Docs / Tools / Keyword Search

Keyword Search

The Keyword Search tool uses BM25 (Best Matching 25) via the rank-bm25 library (BM25Okapi variant) to find documents by exact term overlap. The Retrieval Agent calls this tool when the query contains specific terms, names, or technical identifiers that benefit from literal matching.

How BM25 Works

BM25 scores documents based on term frequency (how often query terms appear in the document) and inverse document frequency (how rare those terms are across the corpus). Common words contribute less to the score than distinctive terms.

BM25 Preprocessing Pipeline

AgentLens uses a custom 5-stage tokenizer (not Porter Stemmer). The same tokenizer runs on both index and query sides to ensure consistent matching.
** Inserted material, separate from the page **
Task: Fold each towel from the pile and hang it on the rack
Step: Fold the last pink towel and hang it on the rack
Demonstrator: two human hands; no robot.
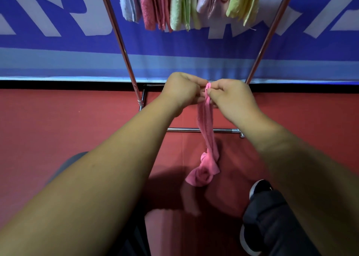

BM25 Preprocessing Pipeline
Tokenizer
custom 5-stage
AgentLens
Lowercase, punctuation stripping (preserves hyphens/underscores), compound ID expansion (TC-409-USR-010 becomes [TC-409-USR-010, TC, 409, USR, 010]), stop word removal (42-word frozenset), suffix stemming (20+ rules, longest-first, minimum 3-char stem). Industry default is Porter Stemmer (studying -> study).
Compound splitting
custom regex
AgentLens
Split hyphenated IDs, error codes, and SKUs into searchable sub-tokens. Split on hyphens, underscores, and camelCase boundaries while keeping the original compound as an additional token.
Lowercasing
always
Case-insensitive matching. Benchmark data shows lowercasing alone provides the largest single lift in BM25 accuracy.
Stopwords
42-word frozenset
AgentLens
Remove common words ("the", "is", "at") that add noise. Industry default: NLTK English stopword list. Elasticsearch clips negative IDF to 0 for the same reason.
BM25 variant
BM25Okapi
Standard variant. Consider BM25Plus if your chunks are short (< 100 tokens). It ensures matched terms always contribute a positive score, reducing bias against short documents.
Key insight: The tokenizer determines what BM25 can even search for.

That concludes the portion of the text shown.